March will be a crucial month for predicting how durable goods orders will fair into the summer. Economists expect an estimated 2.5% increase in March according to a survey by the Bloomberg terminal. Despite concerns of high interest rates deterring investor spending, last month’s increase of 1.4% showed resilience in the economy. Estimates for March show confidence the manufacturing sector will remain up. 

Here are the key elements to look at when the report is released on Wednesday:

Aircraft orders

Aircraft orders were stifled in January due to prominent issues with Boeing aircrafts. The bounce-back in Boeing orders reported in February jolted the headline number back to a positive pace of increase. The broader trend recently indicates that aircraft sales tend to heavily influence the overall final output in the manufacturing sector.

Though the first quarter tends to be the worst for aircraft orders, gearing deeper into the year and with warmer weather on the horizon means that aircraft companies like Boeing are looking to experience increased orders. 

Orders excluding aircraft

Now that you know the importance of aircraft orders, the second most important number will be the amount of orders placed on everything else.

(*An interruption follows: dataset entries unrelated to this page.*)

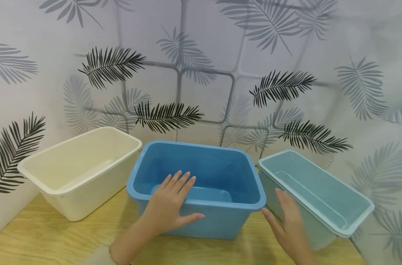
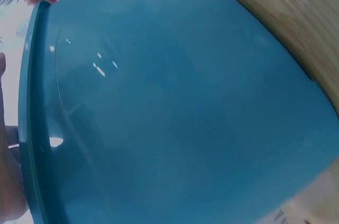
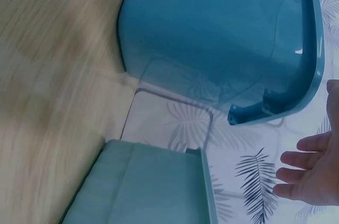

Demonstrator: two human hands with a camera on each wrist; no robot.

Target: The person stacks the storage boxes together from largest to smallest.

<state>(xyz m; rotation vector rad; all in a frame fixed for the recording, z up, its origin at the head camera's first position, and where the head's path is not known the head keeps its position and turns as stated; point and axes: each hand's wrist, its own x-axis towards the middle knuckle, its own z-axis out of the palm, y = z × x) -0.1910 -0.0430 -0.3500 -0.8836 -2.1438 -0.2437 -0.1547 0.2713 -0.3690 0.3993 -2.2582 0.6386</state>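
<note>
A blue plastic bin [image 1: 217,222] stands in the middle of the head view, with nothing visible inside it. Over its front rim lies my left hand [image 1: 169,206], fingers straight and pointing into the bin, thumb stretched along the outer front wall. The left wrist view is mostly filled by that bin's outer wall [image 2: 169,102]. My right hand [image 1: 289,224] hovers between the blue bin and a pale green bin [image 1: 320,178], its fingers loosely extended. In the right wrist view the right hand [image 3: 313,168] is spread and holds nothing.
A cream bin [image 1: 91,200] stands angled at the left, its corner close to the blue bin. All three bins are on a light wood-grain table [image 1: 98,239]. Behind them rises a wall [image 1: 210,95] covered with a leaf pattern.
</note>
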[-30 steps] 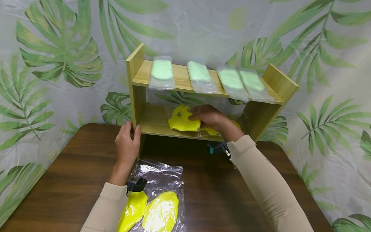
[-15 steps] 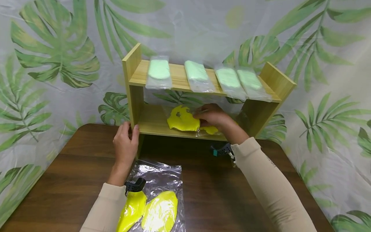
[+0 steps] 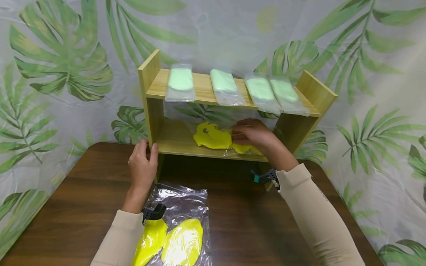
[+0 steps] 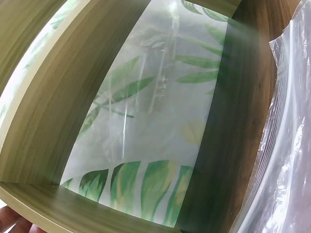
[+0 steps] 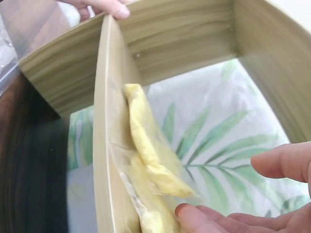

Economists condemned last months report saying it showed a cautious environment for businesses. The headline number will certainly get pushed by airline orders which is precisely the reason why it is important to partially ignore the headline and dig into the number excluding such a pendulum swinger.

Computers and related products

Computers and related products rose two months in a row, the only aspect of the last two reports to grow over 1% in orders. A 6.2% increase in January and a 1.8% February show a change of pace in growth however, businesses are routinely upgrading systems to keep up with competition.

Interest rates

The Federal Reserve has retained interest rates at a high. The U.S. central bank’s policy remains at 5.25%-5.50% for borrowers. Last month showed manufacturing remains constrained by those higher interest rates, which have curbed demand and caused higher prices.

The higher the rate, the lower the chances businesses are to borrow which ultimately means a slow down in orders and a hyke in prices.

Goods such as car parts have skyrocketed since rates were hiked last year. Jerome Powell, chairman of the Federal Reserve is predicting rates will remain high into the summer. March’s report will show investors reaction to rate cuts postponement.